Permutation and Combination Aptitude

Permutation and Combination are fundamental concepts in probability and counting theory, used in determining the number of ways objects can be arranged (permutation) and chosen (combination). Permutations focus on the arrangement of items where the order is significant, while combinations deal with the selection of items where the order is not important.

1. How many different 3-letter words can be formed using the letters A, B, C, D, and E without repeating any letter?

Number of ways = 5P3 = 5!/(5-3)! = 5 × 4 × 3 = 60.

2. In how many ways can a committee of 3 be formed from a group of 4 women and 6 men?

Number of ways = 10C3 = 10!/(3! × 7!) = 120.

3. How many 4-digit numbers can be formed using the digits 1, 2, 3, 4, 5 if no digit is repeated?

Number of ways = 5P4 = 5!/(5-4)! = 5 × 4 × 3 × 2 = 120.

4. If 5 different books are to be arranged on a shelf, how many different arrangements are possible?

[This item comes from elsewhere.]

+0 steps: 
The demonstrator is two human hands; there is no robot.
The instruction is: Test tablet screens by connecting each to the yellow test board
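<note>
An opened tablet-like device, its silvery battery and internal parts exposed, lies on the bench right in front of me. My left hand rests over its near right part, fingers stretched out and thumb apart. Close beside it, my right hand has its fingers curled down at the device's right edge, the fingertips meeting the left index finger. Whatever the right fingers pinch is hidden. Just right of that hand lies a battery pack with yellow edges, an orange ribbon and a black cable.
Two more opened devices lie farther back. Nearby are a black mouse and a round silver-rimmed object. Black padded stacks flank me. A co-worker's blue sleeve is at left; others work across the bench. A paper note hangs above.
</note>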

Number of ways = 5! = 5 × 4 × 3 × 2 × 1 = 120.

5. From a group of 7 men and 5 women, how many different teams of 5 people can be formed that include exactly 3 women?

Number of ways = 5C3 × 7C2 = (5!/(3! × 2!)) × (7!/(2! × 5!)) = 350.

6. How many different 2-letter words can be formed from the letters A, B, C, D, and E if repetition of letters is allowed?

Number of ways = 5 × 5 = 25 (since repetition is allowed).

7. In how many ways can 6 people be seated in a round table?

Number of ways = (6-1)! = 5! = 5 × 4 × 3 × 2 × 1 = 120.

8. How many ways can a team of 3 men and 2 women be selected from 5 men and 4 women?

Number of ways = 5C3 × 4C2 = (5!/(3! × 2!)) × (4!/(2! × 2!)) = 60.

9. How many 3-digit numbers can be formed from the digits 1, 2, 3, 4, 5 if repetition of digits is not allowed?

Number of ways = 5P3 = 5!/(5-3)! = 5 × 4 × 3 = 60.

10. How many different 4-letter arrangements can be formed from the word 'LEAD'?

Number of ways = 4! = 4 × 3 × 2 × 1 = 24.

11. In how many ways can 5 books on different subjects be arranged on a shelf?

Number of ways = 5! = 5 × 4 × 3 × 2 × 1 = 120.

12. How many 4-digit numbers can be formed using the digits 1, 2, 3, and 4, without repetition?

Number of ways = 4P4 = 4! = 4 × 3 × 2 × 1 = 24.

13. How many triangles can be formed by joining 8 points on a plane, no three of which are collinear?

Number of ways = 8C3 = 8!/(3! × 5!) = 56.

14. From a group of 6 ladies and 4 gentlemen, a committee of 3 members is to be formed. In how many ways can this be done if the committee must have at least one lady?

Total ways = 10C3 - 4C3 (excluding all men groups) = 120 - 4 = 116.

15. A password consists of 4 distinct alphabets. How many such passwords can be formed from the alphabets A, B, C, D, E, F?

Number of ways = 6P4 = 6!/(6-4)! = 6 × 5 × 4 × 3 = 360.

16. How many ways can the letters of the word 'ORANGE' be arranged so that the vowels always come together?

Treat the vowels OAE as one unit. Then we have 4 units (OAE, R, N, G). Arrange these 4 units in 4! ways and arrange the vowels OAE among themselves in 3! ways. Total = 4! × 3! = 24 × 6 = 144.

17. In how many ways can 7 friends be seated in a row if two of them insist on sitting next to each other?

Treat the two friends who want to sit together as one unit. Now there are 6 units (5 individual friends and 1 pair). Arrange these 6 units in 6! ways and the pair among themselves in 2! ways. Total = 6! × 2! = 720 × 2 = 1440.

18. How many 3-digit numbers can be formed using the digits 1, 2, 3, 4, 5, 6, 7 if repetition of digits is allowed?

Number of ways = 7 × 7 × 7 = 7^3 = 343.

19. A committee of 4 is to be selected from 6 men and 5 women. In how many ways can this be done if the committee must have at least 2 women?

Total ways = 5C2 × 6C2 + 5C3 × 6C1 + 5C4 = 150 + 20 + 5 = 175.

20. How many ways can 5 boys and 5 girls form a circle such that all boys stand together?

Treat all boys as one unit. Now there are 6 units (5 girls and 1 group of boys). Arrange these 6 units in a circle in (6-1)! ways. Arrange the boys among themselves in 5! ways. Total = 5! × 5! = 120 × 120 = 14400.